US-Rotkreuz-Affäre
Hunderte Millionen für Haiti-Hilfe verschwunden
Bei dem Beben der Stärke 7 waren am 12. Jänner 2010 bis zu 316.000 Menschen ums Leben gekommen, 300.000 weitere wurden verletzt. 1,2 Millionen Haitianer wurden obdachlos, von ihnen leben nach Angaben der Internationalen Organisation für Migration immer noch mehr als 79.000 in den 105 Auffanglagern des Landes. Ein großer Teil der nach dem Beben in Aussicht gestellten Hilfszahlungen in Höhe von rund neun Milliarden Dollar (7,6 Milliarden Euro) ist laut Regierung nie bei den Opfern angekommen. Bis heute gibt es demnach kaum größere Projekte für eine nachhaltige Infrastruktur.
Journalisten verfolgten Weg der Spendengelder
Zwei US-Journalisten, Justin Elliott, Reporter bei ProPublica, und Laura Sullivan vom National Public Radio, brachten in diesem Zusammenhang jetzt das US-amerikanische Rote Kreuz in Erklärungsnot. Ihren Recherchen zufolge habe die Hilfsorganisation damals fast eine halbe Milliarde US-Dollar an Spendengeldern für Haiti gesammelt - und versprochen, dass von jedem Dollar 91 Cent nach Haiti fließen würden.

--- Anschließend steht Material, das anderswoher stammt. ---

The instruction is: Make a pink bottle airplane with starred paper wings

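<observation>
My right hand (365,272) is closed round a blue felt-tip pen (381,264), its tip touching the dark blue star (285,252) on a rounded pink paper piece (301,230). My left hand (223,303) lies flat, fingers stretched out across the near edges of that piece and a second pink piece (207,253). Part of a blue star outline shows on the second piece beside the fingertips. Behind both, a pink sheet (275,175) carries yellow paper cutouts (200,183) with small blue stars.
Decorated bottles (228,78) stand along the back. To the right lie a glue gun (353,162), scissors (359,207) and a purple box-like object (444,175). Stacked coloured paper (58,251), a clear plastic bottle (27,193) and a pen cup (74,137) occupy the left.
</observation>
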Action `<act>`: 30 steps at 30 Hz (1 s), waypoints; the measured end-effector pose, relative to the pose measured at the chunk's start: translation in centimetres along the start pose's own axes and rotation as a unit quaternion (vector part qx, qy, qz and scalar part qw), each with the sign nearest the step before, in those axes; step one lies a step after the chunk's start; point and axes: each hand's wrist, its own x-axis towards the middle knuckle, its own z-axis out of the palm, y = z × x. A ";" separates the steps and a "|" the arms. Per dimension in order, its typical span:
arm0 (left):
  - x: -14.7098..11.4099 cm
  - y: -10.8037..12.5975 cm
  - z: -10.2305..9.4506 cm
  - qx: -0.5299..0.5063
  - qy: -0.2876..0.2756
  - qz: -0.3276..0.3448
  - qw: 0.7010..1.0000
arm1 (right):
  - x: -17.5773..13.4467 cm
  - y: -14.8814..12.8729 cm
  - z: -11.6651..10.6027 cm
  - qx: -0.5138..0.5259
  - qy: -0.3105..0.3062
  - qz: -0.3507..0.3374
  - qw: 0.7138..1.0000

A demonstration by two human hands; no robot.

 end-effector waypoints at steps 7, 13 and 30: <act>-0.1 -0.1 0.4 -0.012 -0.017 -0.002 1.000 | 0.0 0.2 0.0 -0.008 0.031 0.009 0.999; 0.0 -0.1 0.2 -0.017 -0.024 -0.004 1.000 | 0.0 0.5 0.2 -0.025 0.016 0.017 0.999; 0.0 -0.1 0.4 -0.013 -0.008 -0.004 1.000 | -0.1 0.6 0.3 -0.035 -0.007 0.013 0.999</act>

Dies bezweifeln die beiden US-Journalisten jedoch stark. Die Kritik könnte härter nicht sein, schreibt auch die deutsche "Zeit" über die Spurensuche der Reporter nach den gespendeten Millionen. Elliott und Sullivan besuchten für ihre Recherchen Haiti und machten sich vor Ort selbst ein Bild von mehreren Hilfsprojekten des amerikanischen Roten Kreuzes.
"Keinen Beitrag, welcher Art auch immer"
Statt angekündigten 700 Häusern, eines der größten Vorhaben der Hilfsorganisation in dem Inselstaat, sei am Ende kaum mehr dabei herausgekommen als der Bau von sechs Häusern. Auch ein weiteres Projekt habe internen Dokumenten zufolge "keinen Beitrag, welcher Art auch immer, zum Wohlergehen der Haushalte" geleistet.
"Unser Bericht zeigt, dass weniger Geld bei den Bedürftigen ankam, als das Rote Kreuz sagte", so das ernüchternde Fazit der Journalisten. Anders als versprochen, gebe die Organisation auch keine detaillierte Auskunft über die Verwendung der Mittel. Die beiden Reporter schätzen, dass statt der versprochenen 91 höchstens 60 Prozent der Spenden bei den Erdbebenopfern in Haiti angekommen sind - unter anderem, weil das Rote Kreuz Aufträge an lokale Organisationen vergab, die wiederum Geld für ihren eigenen Verwaltungsaufwand abzweigten. Geld, das letztlich der Katastrophenhilfe fehlte.
Hilfsorganisation sanierte vor allem eigene Finanzen
Damit nicht genug, kritisieren Elliott und Sullivan neben Missmanagement in der Zentrale in Washington, wo manchen Verantwortlichen die Publicity für die Organisation wichtiger gewesen sei als effektive Hilfe, vor allem die Beweggründe des amerikanischen Roten Kreuzes für den Haiti-Spendenaufruf. Demnach habe die Hilfsorganisation die haitianische Katastrophe von Anfang an als Chance gesehen, ihre eigenen Finanzen zu sanieren.
Das Erdbeben schien "eine spektakuläre Möglichkeit, Geld einzusammeln", zitieren die Reporter eine anonyme Quelle, die früher beim Roten Kreuz der USA gearbeitet habe. Während Hilfsorganisationen wie Ärzte ohne Grenzen nach einer gewissen Zeit aufhörten, um Spenden für Haiti zu bitten, habe das Rote Kreuz immer weiter gesammelt. Die Spenden "halfen der Gruppe, ihr mehr als 100 Millionen Dollar großes Defizit auszuradieren".
Wohin mit dem Geld?
Am Ende, als die Projekte nicht so funktionierten wie gedacht, wusste die Organisation offenbar gar nicht mehr wohin mit dem Geld. "Das Projekt im Norden bricht zusammen, und wir haben immer noch 20 Millionen Dollar an zweckgebundenen Mitteln. Irgendwelche Ideen, wie der Rest davon auszugeben ist?? (Außer der wundervollen Idee mit dem Hubschrauber?)", schrieb Rotkreuz-Chefin Gail McGovern im November 2013 in einer Mail. Auch dieses Schriftstück ist von ProPublica dokumentiert.